This, of course, is all focused-on passenger vehicles with no driver, which is merely one possibility. Another concept, realised by nuro in early 2021, is a vehicle with nobody inside whatsoever, used to transport goods. The low-speed vehicle has been granted a driverless exemption from the NHTSA as well as an Autonomous Vehicle Deployment permit from California’s DMV (Korosec 2020). In fact, as of April 2021, fully 55 companies have been granted permits to test autonomous vehicles with a driver in place, yet as of May 2021 only eight have been given permits for driverless testing. And only nuro has been granted an actual Deployment permit (California DMV 2021). The complete lack of a person in the low-speed vehicle allows nuro to completely prioritise the safety of other road users over that of the vehicle, going a long way to helping it gain the permits it needs to operate commercially (nuro 2021).

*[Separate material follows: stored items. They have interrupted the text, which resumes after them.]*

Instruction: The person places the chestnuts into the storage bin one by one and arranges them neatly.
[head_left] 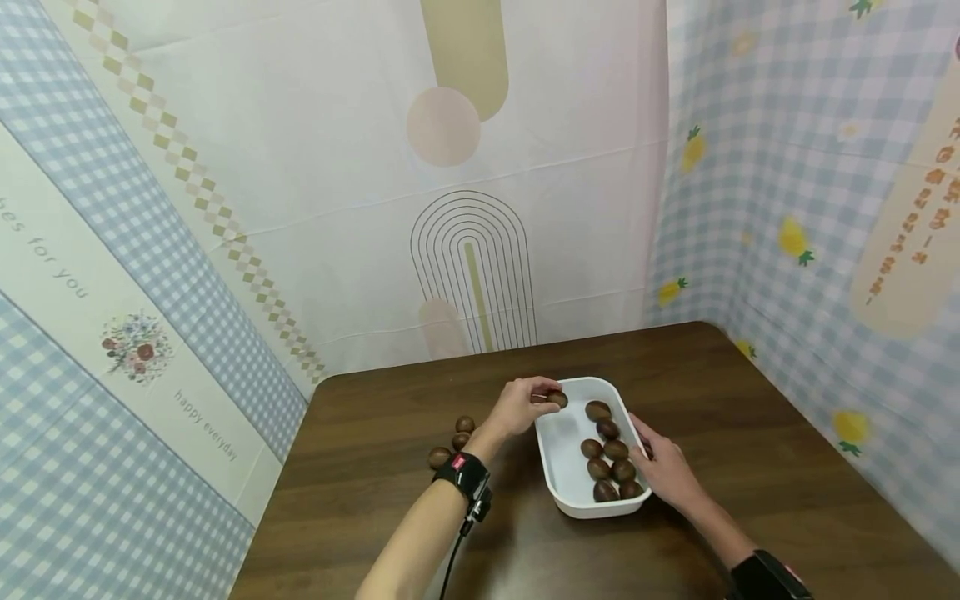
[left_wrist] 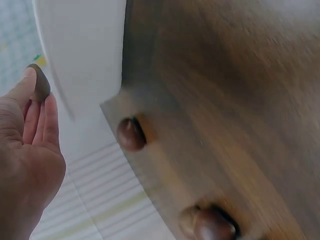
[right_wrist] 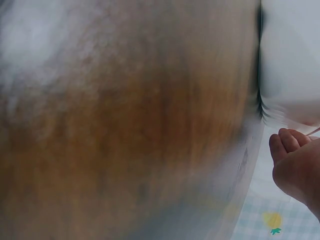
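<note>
My left hand [head_left: 517,406] pinches a brown chestnut [head_left: 557,398] between thumb and fingertips, above the far left rim of a white rectangular tray [head_left: 561,458]. In the left wrist view the same chestnut [left_wrist: 42,86] shows at the fingertips, beside the tray's outer wall [left_wrist: 85,45]. My right hand [head_left: 667,471] grips the tray's right rim, thumb toward the inside. The right wrist view shows curled fingers of that hand [right_wrist: 296,162] against the tray's side. Several chestnuts [head_left: 616,450] lie along the right half of the tray.
Left of the tray, partly behind my left wrist, chestnuts [head_left: 438,457] lie on the dark wooden table [head_left: 360,475]. Patterned cloths [head_left: 337,208] hang behind the table and at both sides. A cable [head_left: 452,562] trails from the left wrist strap.
</note>
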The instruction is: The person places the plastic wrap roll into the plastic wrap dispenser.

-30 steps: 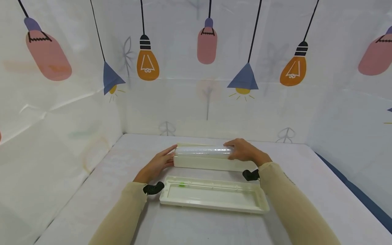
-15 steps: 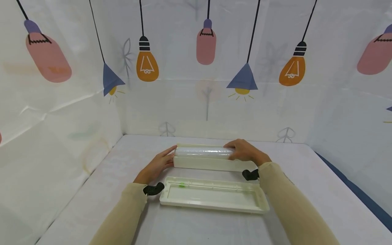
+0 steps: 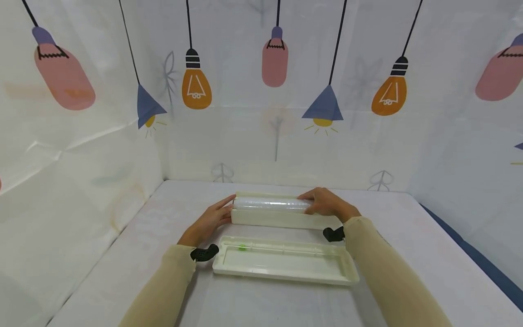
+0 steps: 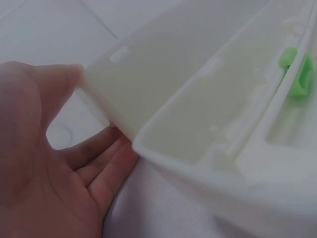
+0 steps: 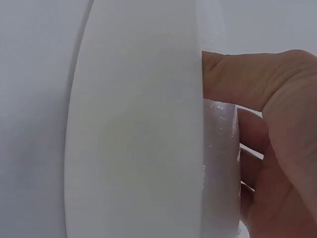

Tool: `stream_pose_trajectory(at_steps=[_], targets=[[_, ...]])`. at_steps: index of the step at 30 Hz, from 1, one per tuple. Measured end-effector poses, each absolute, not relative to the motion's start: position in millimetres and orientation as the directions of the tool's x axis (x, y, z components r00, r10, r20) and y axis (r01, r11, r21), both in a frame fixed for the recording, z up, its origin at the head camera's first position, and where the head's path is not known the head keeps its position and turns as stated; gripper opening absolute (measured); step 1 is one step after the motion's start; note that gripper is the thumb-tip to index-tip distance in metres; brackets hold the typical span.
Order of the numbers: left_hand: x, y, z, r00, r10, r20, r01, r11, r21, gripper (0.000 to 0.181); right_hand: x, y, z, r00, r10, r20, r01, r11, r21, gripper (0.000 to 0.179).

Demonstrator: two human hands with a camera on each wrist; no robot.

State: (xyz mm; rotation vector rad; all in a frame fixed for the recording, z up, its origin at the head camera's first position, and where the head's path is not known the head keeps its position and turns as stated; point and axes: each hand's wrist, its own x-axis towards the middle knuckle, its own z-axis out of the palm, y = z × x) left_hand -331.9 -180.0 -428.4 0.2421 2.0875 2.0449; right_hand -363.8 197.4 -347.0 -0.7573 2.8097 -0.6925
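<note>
While working over the white table (image 3: 245,313), steadying a long cream box (image 3: 282,219) just behind the shallow lid (image 3: 282,263). Probably seating or lifting the film roll (image 3: 269,204), lying inside the box and showing above the front wall. With the right hand (image 3: 328,202), pinching the roll; with the left hand (image 3: 206,222), touching the box's end, thumb spread from fingers. Next, perhaps, level the roll, then mind the lid's green slider (image 3: 242,247).

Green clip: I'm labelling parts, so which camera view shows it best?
The left wrist view: the green clip is large enough to show its shape. The head view gives only a small green patch inside the white tray; the right wrist view, nothing.
</note>
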Motion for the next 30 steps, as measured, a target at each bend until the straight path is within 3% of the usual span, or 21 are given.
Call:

The technology required to make these vehicles safe is manifold. For instance, nuro uses 360° cameras, Lidar (light detection and ranging), short- and long-range radar and ultrasonic sensors (nuro 2021). Lidar, which maps the car’s environment using laser beams emitted in all directions, can be used to assist the deep learning AI typical of autonomous vehicles to recognise objects within range as the AI can ultimately make mistakes. However, it requires that the driving environment be pre-mapped with lidar to function in real time, making it unscalable to all locations and adding great difficulty to maintaining an up-to-date infrastructure. This lack of adaptability, according to Andrej Karpathy (Tesla’s Chief AI Scientist), is why Tesla doesn’t use lidar. They instead have focused their attention on a pure-vision-based approach, relying entirely on eight cameras surrounding the car, and the AI to interpret the information, forgoing even the addition of radar (Dickson 2021).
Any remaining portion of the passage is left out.